**Work task:** Write every line below out again, exactly as given, but leave out the pictures.

**Provided data:**
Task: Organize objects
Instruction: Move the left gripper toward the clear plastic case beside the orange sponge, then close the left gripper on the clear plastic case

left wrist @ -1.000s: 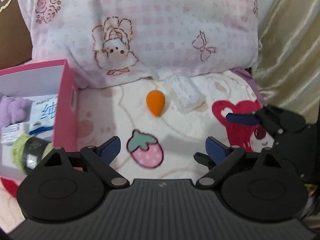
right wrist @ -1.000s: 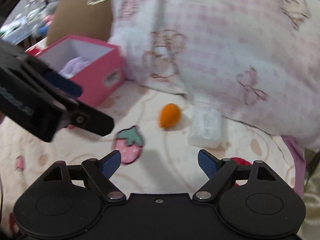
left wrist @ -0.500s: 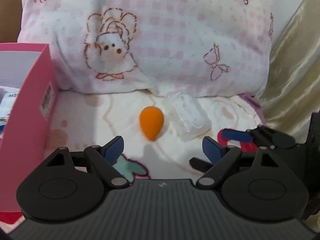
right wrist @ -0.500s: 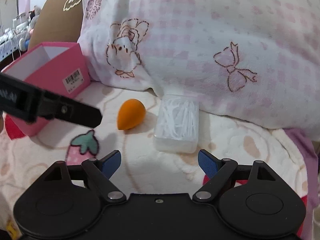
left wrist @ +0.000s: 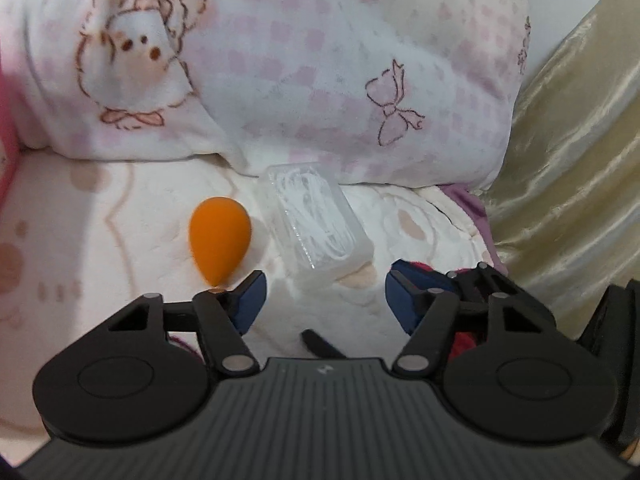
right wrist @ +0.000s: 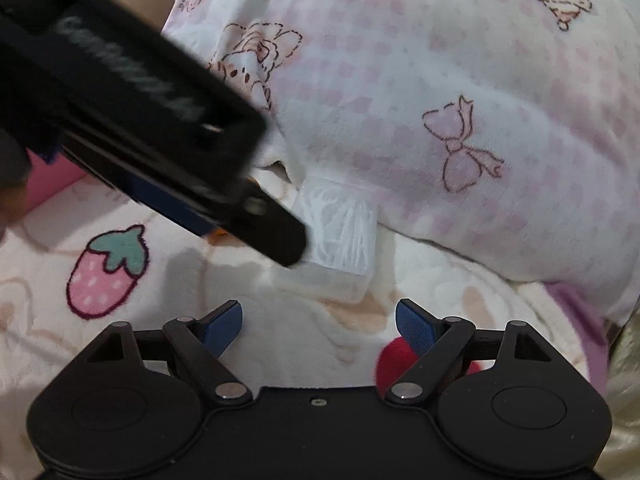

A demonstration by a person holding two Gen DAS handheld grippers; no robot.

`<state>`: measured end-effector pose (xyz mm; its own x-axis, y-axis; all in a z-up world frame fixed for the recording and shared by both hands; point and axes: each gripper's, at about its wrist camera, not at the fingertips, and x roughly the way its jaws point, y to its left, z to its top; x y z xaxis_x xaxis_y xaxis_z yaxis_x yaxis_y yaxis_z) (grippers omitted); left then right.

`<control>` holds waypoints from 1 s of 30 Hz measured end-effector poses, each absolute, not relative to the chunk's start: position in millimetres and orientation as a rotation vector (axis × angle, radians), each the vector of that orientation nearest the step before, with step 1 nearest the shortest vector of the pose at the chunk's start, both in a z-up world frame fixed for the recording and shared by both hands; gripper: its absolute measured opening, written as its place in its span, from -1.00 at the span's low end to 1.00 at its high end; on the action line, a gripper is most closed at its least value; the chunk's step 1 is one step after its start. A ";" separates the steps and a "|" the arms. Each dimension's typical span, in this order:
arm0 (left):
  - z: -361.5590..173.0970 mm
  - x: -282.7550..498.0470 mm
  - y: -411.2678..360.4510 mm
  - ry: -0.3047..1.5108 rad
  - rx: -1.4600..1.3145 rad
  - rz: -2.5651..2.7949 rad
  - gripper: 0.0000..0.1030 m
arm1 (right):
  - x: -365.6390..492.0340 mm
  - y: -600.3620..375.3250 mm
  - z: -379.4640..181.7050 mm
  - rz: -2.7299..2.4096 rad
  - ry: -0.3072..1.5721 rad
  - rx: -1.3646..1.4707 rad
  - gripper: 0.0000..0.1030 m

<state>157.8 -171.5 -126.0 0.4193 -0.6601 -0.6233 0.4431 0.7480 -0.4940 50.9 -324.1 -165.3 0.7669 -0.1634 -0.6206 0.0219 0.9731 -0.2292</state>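
In the left wrist view the left tool [left wrist: 325,294] has just been narrowing its jaws, nothing between them; the orange sponge [left wrist: 219,240] and clear plastic box [left wrist: 318,221] lie mid-frame on the bed blanket [left wrist: 100,240]. The right tool [right wrist: 319,322] stands apart, empty. There the left tool's blurred body hides nearly all the sponge

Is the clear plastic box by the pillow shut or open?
Shut, as far as shows: the clear plastic box lies flat on the blanket, lid seated over the white contents; no gap is visible.
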 end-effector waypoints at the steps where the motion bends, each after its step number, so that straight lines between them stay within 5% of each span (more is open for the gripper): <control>1: -128.3 158.8 -174.2 0.896 -0.265 -0.697 0.13 | 52.5 -325.2 -165.8 -0.107 0.689 -0.206 0.69; 16: -145.3 181.0 -189.0 0.873 -0.284 -0.666 -0.34 | 87.0 -343.2 -171.4 -0.024 0.750 -0.200 0.69; 30: -147.7 163.9 -169.9 0.991 -0.334 -0.711 -0.39 | 71.7 -328.8 -153.2 -0.035 0.841 -0.059 0.52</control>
<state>163.9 -169.9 -147.7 0.3501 -0.6810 -0.6432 0.3918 0.7302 -0.5598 71.7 -328.8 -153.2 0.6664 -0.0549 -0.7436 0.0080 0.9978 -0.0665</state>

**Response to this task:**
Task: Organize objects
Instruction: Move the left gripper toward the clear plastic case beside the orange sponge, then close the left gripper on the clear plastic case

left wrist @ -1.000s: 
right wrist @ -1.000s: 
left wrist @ -0.500s: 
right wrist @ -0.500s: 
left wrist @ +0.000s: 
right wrist @ +0.000s: 

A demonstration by a person holding two Gen DAS handheld grippers; no robot.

`<state>`: measured end-effector pose (xyz mm; its own x-axis, y-axis; all in a z-up world frame fixed for the recording and shared by both hands; point and axes: each gripper's, at about its wrist camera, not at the fingertips, and x roughly the way its jaws point, y to its left, z to its top; x y z xaxis_x xaxis_y xaxis_z yaxis_x yaxis_y yaxis_z) (grippers omitted); left then right.

`<control>` holds waypoints from 1 s of 30 Hz measured end-effector poses, each absolute, not relative to the chunk's start: position in millimetres and orientation as a rotation vector (axis × angle, radians), each the vector of that orientation nearest the step before, with step 1 nearest the shortest vector of the pose at the chunk's start, both in a z-up world frame fixed for the recording and shared by both hands; gripper: its absolute measured opening, written as its place in its span, from -1.00 at the span's low end to 1.00 at its high end; on the action line, a gripper is most closed at its least value; the chunk's step 1 is one step after its start. A ";" separates the steps and a "|" the arms. Each dimension's typical span, in this order:
arm0 (left):
  - z: -361.5590..173.0970 mm
  - x: -282.7550..498.0470 mm
  - y: -411.2678..360.4510 mm
  - ry: -0.3047..1.5108 rad
  - rx: -1.4600..1.3145 rad
  - rz: -2.5651..2.7949 rad
  - gripper: 0.0000..0.1030 m
arm1 (right):
  - x: -365.6390..492.0340 mm
  - y: -600.3620..375.3250 mm
  - z: -379.4640..181.7050 mm
  - rz: -2.7299..2.4096 rad
  - ry: -0.3072..1.5721 rad
  - rx: -1.3646..1.4707 rad
  - gripper: 0.0000..0.1030 m

<state>157.8 -171.5 -126.0 0.4193 -0.6601 -0.6233 0.4431 0.7480 -0.4940 50.9 -324.1 -165.3 0.7669 -0.1634 -0.6206 0.0219 0.9731 -0.2292</state>
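In the left wrist view the left tool [left wrist: 325,294] has just been narrowing its jaws, nothing between them; the orange sponge [left wrist: 219,240] and clear plastic box [left wrist: 318,221] lie mid-frame on the bed blanket [left wrist: 100,240]. The right tool [right wrist: 319,322] stands apart, empty. There the left tool's blurred body hides nearly all the sponge

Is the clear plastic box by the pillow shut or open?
Shut, as far as shows: the clear plastic box lies flat on the blanket, lid seated over the white contents; no gap is visible.
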 end-effector waypoints at the steps where the motion bends, each after its step number, so that straight lines between them stay within 5% of each span (more is open for the gripper): <control>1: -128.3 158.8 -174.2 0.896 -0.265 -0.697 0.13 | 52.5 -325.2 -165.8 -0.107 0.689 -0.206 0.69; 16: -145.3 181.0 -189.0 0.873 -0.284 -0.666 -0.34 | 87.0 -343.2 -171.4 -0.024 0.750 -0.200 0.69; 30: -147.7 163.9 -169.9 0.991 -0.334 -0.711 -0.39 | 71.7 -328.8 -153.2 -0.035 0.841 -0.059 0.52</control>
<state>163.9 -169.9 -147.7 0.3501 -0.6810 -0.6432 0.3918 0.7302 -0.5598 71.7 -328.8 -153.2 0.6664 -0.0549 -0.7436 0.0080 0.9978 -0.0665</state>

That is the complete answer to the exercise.